In addition to the primary themes identified, some students expressed unique perspectives that did not fit neatly within the main categories. For example, a few students reported concerns about overreliance on AI translation tools in clinical settings, fearing that these might discourage pharmacists from developing their own English communication skills. Others mentioned the psychological burden of providing recommendations about medication in a foreign language, highlighting the need for more emotional support and training in pharmacy education. These comments were less frequent, but still provide valuable insights into individual differences in learning experiences. Based on these findings, future iterations of the course could incorporate more targeted interventions, such as confidence-building seminars for English communication and discussions of ethical concerns regarding AI use in pharmacy practice.

Ethical considerations

This research adhered to the Ethical Guidelines for Life Science and Medical Research Involving Human Subjects and the Declaration of Helsinki.
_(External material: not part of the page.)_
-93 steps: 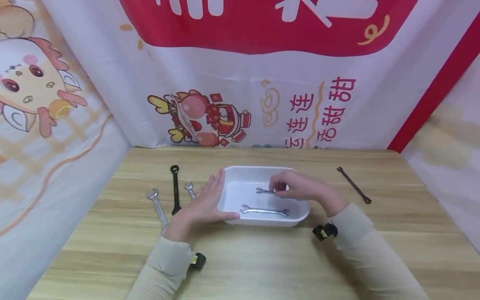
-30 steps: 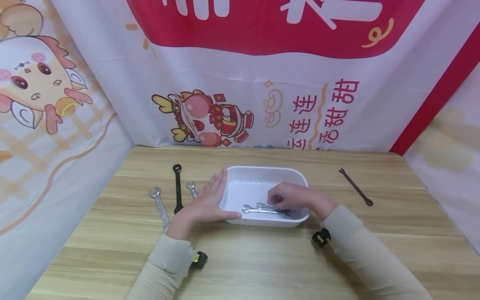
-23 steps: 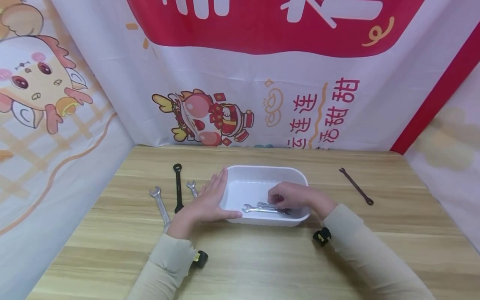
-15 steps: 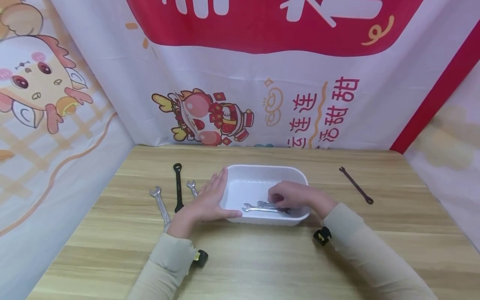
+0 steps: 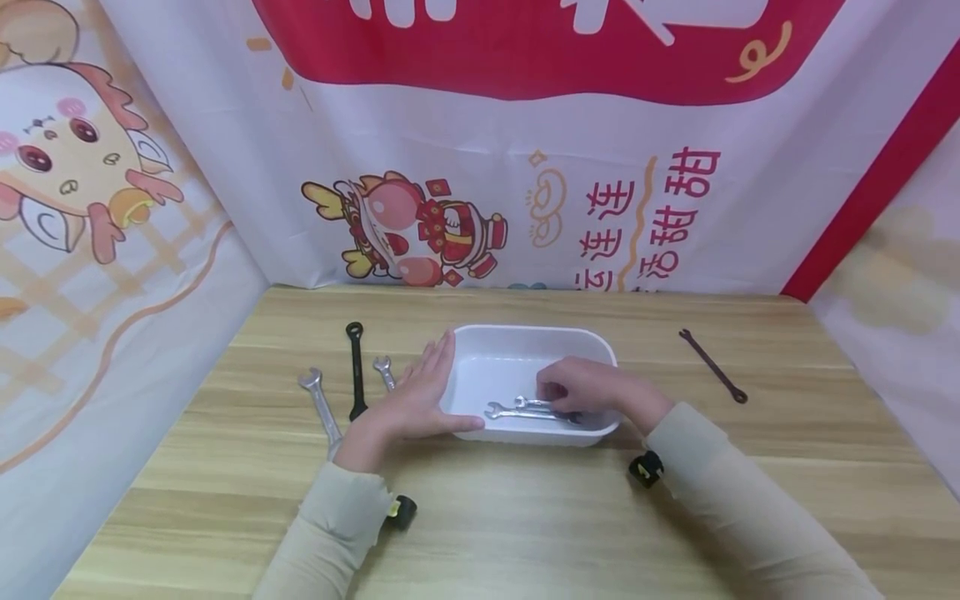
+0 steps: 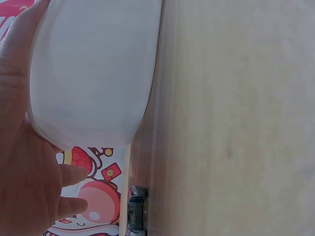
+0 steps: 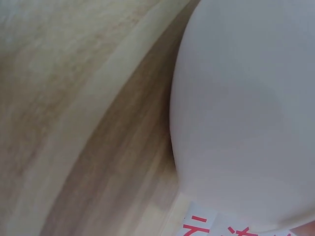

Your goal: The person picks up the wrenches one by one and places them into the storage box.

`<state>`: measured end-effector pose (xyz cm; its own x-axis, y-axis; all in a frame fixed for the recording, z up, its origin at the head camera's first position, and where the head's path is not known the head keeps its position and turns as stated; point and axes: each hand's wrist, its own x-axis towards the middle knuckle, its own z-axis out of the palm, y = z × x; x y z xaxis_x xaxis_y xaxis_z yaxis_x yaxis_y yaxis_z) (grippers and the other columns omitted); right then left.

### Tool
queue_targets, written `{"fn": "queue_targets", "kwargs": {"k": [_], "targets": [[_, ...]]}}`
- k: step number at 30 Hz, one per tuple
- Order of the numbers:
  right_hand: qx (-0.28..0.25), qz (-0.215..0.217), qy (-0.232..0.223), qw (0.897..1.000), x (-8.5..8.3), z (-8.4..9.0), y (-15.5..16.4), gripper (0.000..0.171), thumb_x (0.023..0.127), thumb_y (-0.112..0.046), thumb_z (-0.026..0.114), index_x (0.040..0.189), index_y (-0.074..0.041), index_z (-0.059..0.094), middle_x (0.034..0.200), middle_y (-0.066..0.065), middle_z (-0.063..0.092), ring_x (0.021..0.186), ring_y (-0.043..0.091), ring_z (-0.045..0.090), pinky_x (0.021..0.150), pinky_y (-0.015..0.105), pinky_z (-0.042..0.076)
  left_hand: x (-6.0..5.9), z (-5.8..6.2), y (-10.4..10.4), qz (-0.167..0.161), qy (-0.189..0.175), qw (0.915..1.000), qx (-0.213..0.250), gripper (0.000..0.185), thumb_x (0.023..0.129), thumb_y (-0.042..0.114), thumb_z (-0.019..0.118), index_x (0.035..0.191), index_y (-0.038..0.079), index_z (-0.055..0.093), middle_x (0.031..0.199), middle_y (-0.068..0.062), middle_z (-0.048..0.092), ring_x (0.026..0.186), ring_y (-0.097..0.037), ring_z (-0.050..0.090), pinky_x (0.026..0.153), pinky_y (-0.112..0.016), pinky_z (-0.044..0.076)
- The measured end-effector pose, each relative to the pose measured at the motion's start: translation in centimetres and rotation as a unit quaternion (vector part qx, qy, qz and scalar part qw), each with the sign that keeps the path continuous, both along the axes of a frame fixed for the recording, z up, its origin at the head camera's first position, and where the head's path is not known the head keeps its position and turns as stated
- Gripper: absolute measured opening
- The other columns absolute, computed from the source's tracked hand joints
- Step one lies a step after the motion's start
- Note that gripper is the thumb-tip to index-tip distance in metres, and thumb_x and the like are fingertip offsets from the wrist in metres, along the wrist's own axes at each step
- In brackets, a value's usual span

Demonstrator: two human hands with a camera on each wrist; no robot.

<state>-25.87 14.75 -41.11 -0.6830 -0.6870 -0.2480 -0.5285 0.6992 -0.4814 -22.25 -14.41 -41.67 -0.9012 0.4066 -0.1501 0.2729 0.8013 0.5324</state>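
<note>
A pale wooden table (image 5: 525, 517) sits boxed in by cloth banners (image 5: 480, 167) printed with red lettering and cartoon dragons. On it stands a white tray (image 5: 517, 350), and both hands are at it.

The left hand (image 5: 408, 404) lies flat against the tray's left end, fingers straight and thumb along the near rim, apparently bracing the tray so it does not slide; the left wrist view shows the palm pressed to the white wall. The right hand (image 5: 592, 390) reaches over the tray's right side with its fingers curled down on the end of a small silver wrench (image 5: 534, 403), pinching it low inside the tray (whether the wrench already rests on the bottom is hard to tell). Just nearer the person than that one, a longer silver wrench (image 5: 525, 414) lies on the tray floor.

Beyond the left hand's knuckles, on the table, lie a black wrench (image 5: 355, 367), a short silver wrench (image 5: 385, 372) and a larger silver wrench (image 5: 318, 404). Well off past the right hand rests a thin dark wrench (image 5: 712, 367)
</note>
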Motion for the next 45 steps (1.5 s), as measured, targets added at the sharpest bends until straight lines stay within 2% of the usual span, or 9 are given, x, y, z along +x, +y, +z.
{"fn": "queue_targets", "kwargs": {"k": [10,22,31,42,45], "targets": [[-0.008,0.003,0.016,1.000,0.2,0.3,0.0,0.008,0.092,-0.017,0.069,0.097,-0.022,0.070,0.080,-0.013,0.063,0.078,0.006,0.059,0.079,0.026,0.052,0.0,-0.2,0.0,0.003,0.001,1.0000,0.001,0.131,0.073,0.072,0.072,0.158,0.025,-0.016,0.168,0.005,-0.013,0.157,-0.024,-0.007,0.125,-0.056,0.006],[-0.010,-0.003,0.057,0.998,0.6,1.4,1.0,0.004,0.093,-0.021,0.069,0.095,-0.018,0.071,0.076,-0.013,0.062,0.073,0.006,0.056,0.073,0.024,0.051,0.1,-0.2,-0.1,0.004,0.004,1.0000,-0.003,0.133,0.071,0.075,0.071,0.159,0.023,-0.015,0.168,0.003,-0.011,0.157,-0.025,-0.006,0.125,-0.057,0.007],[-0.028,-0.023,0.055,0.998,1.2,2.4,2.3,0.008,0.092,-0.017,0.069,0.100,-0.016,0.071,0.082,-0.009,0.064,0.077,0.008,0.057,0.074,0.025,0.051,0.1,-0.2,0.0,0.002,0.008,1.0000,-0.004,0.133,0.071,0.077,0.070,0.159,0.021,-0.013,0.168,0.003,-0.011,0.157,-0.026,-0.005,0.125,-0.057,0.008],[-0.048,-0.031,0.097,0.994,1.5,3.7,4.2,0.012,0.090,-0.010,0.070,0.102,-0.013,0.071,0.087,-0.009,0.065,0.080,0.006,0.059,0.078,0.035,0.057,0.0,-0.1,0.0,0.000,0.010,0.9999,0.001,0.132,0.072,0.073,0.072,0.159,0.022,-0.014,0.168,0.004,-0.012,0.157,-0.027,-0.005,0.125,-0.057,0.007],[-0.051,-0.040,0.104,0.992,1.7,4.1,4.7,0.013,0.091,-0.010,0.070,0.103,-0.013,0.071,0.088,-0.008,0.066,0.081,0.008,0.059,0.078,0.034,0.057,0.0,-0.1,0.1,-0.001,0.012,0.9999,0.002,0.132,0.072,0.071,0.073,0.159,0.021,-0.014,0.168,0.004,-0.011,0.157,-0.027,-0.005,0.125,-0.057,0.007]]}}
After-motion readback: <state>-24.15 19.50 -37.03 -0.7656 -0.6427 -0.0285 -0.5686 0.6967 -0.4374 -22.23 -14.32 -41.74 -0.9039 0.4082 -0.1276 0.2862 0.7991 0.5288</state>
It was approved by the Teikyo University Ethical Review Board for Medical and Health Research Involving Human Subjects (approval no. 23–131). Students were required to take the seminar as part of their mandatory course, but were informed that their responses would not affect their grades. Students were informed that completion of the questionnaire was taken to indicate that they agreed to participate in the study, and that if they did not want to participate in the study, they could opt out by contacting the authors. No students opted out.

Participants did not provide feedback on the findings: no interviews or focus groups were conducted, so participants had no opportunities to review or comment on the results.

This study was not a clinical trial, so it does not have a clinical trial registration number.

Questionnaire results

The results of the pre- and post-questionnaires are summarized in Fig. 2. Although the results of many questions on the pre- and post-questionnaires were the same, significant changes in the results were made to the questions ‘Do you think English skills are necessary for pharmacists?’ and ‘Do you think you do not need English skills if you have  a translation application?’ (Fig. 3a, b and Table 1). Specifically, the wording and context of these questions were adjusted to better capture the students’ perceptions and attitudes towards the importance of English skills in the pharmaceutical field and the reliance on translation applications. Furthermore, a significant change was made to the question ‘Would you like to study English more deeply if you had an opportunity?’ (Fig. 3c and Table 1). However, there was no significant change to the question ‘Do you want to be able to speak English?’ (Fig. 3d and Table 1). The number of ‘Yes’ responses to the statement ‘Pharmacists need to be able to read and write English rather than speak English’ increased significantly after the exercise (Fig. 3e and Table 1). This reflects a shift in students’ understanding of the practical application of English skills in their professional field (Table 2).

Aggregated responses to all questions on the pre-questionnaire (a) and post-questionnaire (b)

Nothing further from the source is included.